» **Problem**
Every line of the material must be given again verbatim. Skip the images.

» **Data shown**
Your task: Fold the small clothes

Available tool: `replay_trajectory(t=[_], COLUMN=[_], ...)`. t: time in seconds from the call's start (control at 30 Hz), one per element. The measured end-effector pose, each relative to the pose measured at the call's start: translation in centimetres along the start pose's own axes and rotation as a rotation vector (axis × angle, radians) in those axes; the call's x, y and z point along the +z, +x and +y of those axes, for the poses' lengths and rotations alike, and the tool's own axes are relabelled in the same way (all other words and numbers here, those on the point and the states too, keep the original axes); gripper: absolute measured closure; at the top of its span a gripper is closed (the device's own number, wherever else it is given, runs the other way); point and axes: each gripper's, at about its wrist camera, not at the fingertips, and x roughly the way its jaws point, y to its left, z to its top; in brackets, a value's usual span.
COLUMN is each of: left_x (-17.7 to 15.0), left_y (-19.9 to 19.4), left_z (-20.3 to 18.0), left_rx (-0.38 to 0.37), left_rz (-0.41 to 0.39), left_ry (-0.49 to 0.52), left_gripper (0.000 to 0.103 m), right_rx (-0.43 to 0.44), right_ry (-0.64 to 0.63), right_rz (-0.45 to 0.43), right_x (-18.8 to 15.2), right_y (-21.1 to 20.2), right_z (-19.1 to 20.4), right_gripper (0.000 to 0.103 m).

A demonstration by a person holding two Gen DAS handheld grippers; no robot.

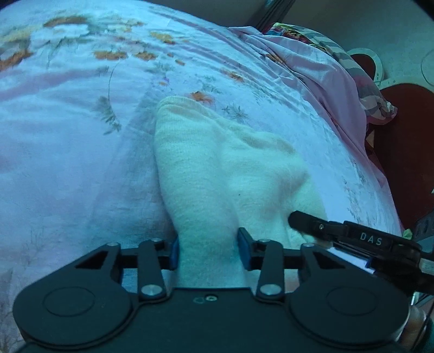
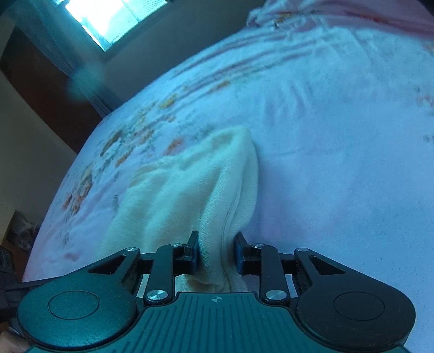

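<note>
A cream knit garment [image 1: 217, 163] lies on the floral bedsheet [image 1: 81, 122], its near end lifted into a ridge. In the left wrist view my left gripper [image 1: 208, 244] is shut on the garment's near edge, with its blue pads pressing on both sides of the fabric. One black finger [image 1: 301, 221] of the right gripper reaches into the cloth from the right. In the right wrist view the garment [image 2: 176, 190] is bunched into folds, and my right gripper [image 2: 216, 249] is shut on a thick fold of it. The cloth inside both grips is hidden.
The bedsheet [image 2: 339, 163] runs wide around the garment. A crumpled pink sheet [image 1: 312, 68] and a patterned cloth [image 1: 360, 81] lie at the bed's right edge, with a dark red floor piece [image 1: 407, 135] beyond. The right wrist view shows the bed's left edge, a wall and a window [image 2: 114, 16].
</note>
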Motion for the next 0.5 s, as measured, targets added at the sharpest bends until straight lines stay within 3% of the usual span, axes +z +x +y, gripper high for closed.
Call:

» **Response to the task**
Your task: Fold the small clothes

Available tool: `replay_trajectory(t=[_], COLUMN=[_], ...)`. t: time in seconds from the call's start (control at 30 Hz), one per element. The measured end-effector pose, each relative to the pose measured at the call's start: translation in centimetres along the start pose's own axes and rotation as a rotation vector (axis × angle, radians) in those axes; the call's x, y and z point along the +z, +x and +y of those axes, for the poses' lengths and rotations alike, and the tool's own axes are relabelled in the same way (all other words and numbers here, those on the point and the states too, keep the original axes); gripper: absolute measured closure; at the top of its span a gripper is closed (the device's own number, wherever else it is given, runs the other way); point and axes: each gripper's, at about its wrist camera, not at the fingertips, and x roughly the way its jaws point, y to its left, z to its top; in brackets, a value's usual span.
COLUMN is each of: left_x (-17.7 to 15.0), left_y (-19.9 to 19.4), left_z (-20.3 to 18.0), left_rx (-0.38 to 0.37), left_rz (-0.41 to 0.39), left_ry (-0.49 to 0.52), left_gripper (0.000 to 0.103 m), right_rx (-0.43 to 0.44), right_ry (-0.64 to 0.63), right_rz (-0.45 to 0.43), right_x (-18.8 to 15.2), right_y (-21.1 to 20.2), right_z (-19.1 to 20.4), right_gripper (0.000 to 0.103 m).

A demonstration by a person holding two Gen DAS handheld grippers; no robot.


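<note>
A cream knit garment [image 1: 217, 163] lies on the floral bedsheet [image 1: 81, 122], its near end lifted into a ridge. In the left wrist view my left gripper [image 1: 208, 244] is shut on the garment's near edge, with its blue pads pressing on both sides of the fabric. One black finger [image 1: 301, 221] of the right gripper reaches into the cloth from the right. In the right wrist view the garment [image 2: 176, 190] is bunched into folds, and my right gripper [image 2: 216, 249] is shut on a thick fold of it. The cloth inside both grips is hidden.
The bedsheet [image 2: 339, 163] runs wide around the garment. A crumpled pink sheet [image 1: 312, 68] and a patterned cloth [image 1: 360, 81] lie at the bed's right edge, with a dark red floor piece [image 1: 407, 135] beyond. The right wrist view shows the bed's left edge, a wall and a window [image 2: 114, 16].
</note>
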Motion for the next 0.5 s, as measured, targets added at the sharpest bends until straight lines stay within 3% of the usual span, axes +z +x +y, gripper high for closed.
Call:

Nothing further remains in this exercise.